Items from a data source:
────────────────
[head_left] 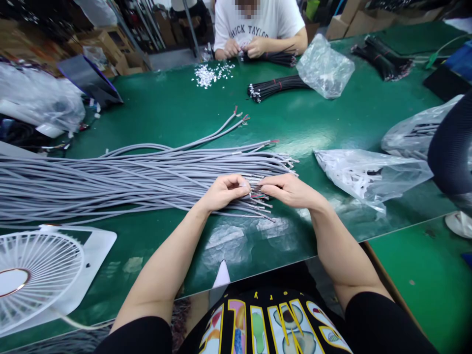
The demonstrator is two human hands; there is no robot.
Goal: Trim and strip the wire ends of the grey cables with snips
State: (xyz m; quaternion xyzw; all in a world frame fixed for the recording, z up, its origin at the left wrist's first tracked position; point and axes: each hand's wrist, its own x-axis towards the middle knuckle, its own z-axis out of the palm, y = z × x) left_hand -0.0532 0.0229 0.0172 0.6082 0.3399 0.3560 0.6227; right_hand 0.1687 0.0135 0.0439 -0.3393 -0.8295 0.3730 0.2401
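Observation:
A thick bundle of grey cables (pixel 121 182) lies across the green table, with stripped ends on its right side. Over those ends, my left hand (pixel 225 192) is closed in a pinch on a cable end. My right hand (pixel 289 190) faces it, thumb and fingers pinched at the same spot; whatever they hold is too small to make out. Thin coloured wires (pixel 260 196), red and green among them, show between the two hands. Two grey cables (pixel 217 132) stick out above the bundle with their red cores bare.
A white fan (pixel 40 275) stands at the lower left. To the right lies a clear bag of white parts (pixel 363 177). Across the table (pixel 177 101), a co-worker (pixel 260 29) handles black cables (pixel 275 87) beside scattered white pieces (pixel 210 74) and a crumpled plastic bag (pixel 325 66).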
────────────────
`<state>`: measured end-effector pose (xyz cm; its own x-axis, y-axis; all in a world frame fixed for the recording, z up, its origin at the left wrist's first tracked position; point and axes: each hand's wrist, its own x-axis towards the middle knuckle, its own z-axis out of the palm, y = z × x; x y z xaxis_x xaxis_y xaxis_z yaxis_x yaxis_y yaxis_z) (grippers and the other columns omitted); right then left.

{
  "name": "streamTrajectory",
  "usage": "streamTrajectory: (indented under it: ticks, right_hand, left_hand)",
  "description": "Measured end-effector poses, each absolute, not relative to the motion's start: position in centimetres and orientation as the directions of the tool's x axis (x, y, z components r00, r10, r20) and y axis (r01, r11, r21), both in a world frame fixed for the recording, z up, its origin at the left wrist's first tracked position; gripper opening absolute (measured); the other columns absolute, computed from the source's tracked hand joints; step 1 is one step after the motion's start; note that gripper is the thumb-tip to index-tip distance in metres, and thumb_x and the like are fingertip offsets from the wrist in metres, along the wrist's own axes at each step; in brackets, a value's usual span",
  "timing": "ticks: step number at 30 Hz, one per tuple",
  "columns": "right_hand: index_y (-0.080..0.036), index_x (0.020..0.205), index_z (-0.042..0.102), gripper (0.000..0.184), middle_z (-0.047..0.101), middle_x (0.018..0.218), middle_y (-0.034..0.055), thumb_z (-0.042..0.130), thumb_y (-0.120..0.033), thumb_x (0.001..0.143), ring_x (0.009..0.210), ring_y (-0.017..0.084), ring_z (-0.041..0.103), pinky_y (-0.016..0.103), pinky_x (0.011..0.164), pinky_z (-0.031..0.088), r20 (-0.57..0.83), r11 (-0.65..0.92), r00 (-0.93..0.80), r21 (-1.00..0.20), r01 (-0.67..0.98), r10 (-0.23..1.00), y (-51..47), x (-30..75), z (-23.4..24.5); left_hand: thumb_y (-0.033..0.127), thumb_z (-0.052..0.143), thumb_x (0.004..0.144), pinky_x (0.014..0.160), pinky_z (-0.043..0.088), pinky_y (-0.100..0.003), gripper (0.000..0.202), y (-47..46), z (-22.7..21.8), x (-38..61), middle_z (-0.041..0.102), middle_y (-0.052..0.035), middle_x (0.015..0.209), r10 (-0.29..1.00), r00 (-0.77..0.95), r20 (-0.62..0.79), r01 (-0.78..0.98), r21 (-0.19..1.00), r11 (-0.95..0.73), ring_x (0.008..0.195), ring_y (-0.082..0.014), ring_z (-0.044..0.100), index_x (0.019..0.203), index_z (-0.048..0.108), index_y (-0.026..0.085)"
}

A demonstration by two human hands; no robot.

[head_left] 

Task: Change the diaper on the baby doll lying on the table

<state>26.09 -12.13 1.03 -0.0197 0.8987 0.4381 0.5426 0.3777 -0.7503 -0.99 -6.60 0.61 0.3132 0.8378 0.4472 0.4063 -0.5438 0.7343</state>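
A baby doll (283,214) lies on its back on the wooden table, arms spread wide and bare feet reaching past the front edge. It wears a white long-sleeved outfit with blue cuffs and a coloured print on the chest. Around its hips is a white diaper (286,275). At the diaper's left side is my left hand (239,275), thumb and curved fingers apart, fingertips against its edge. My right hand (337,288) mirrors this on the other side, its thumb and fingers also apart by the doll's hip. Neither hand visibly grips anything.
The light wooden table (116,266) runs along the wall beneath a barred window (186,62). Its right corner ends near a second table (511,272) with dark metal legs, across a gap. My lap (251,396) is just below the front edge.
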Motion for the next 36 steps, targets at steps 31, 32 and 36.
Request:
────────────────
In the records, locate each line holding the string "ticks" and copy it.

- _Answer box_:
  "usage": "streamTrajectory: (indented under it: ticks, right_hand, left_hand)",
  "timing": "ticks: step number at 30 Hz, one per tuple",

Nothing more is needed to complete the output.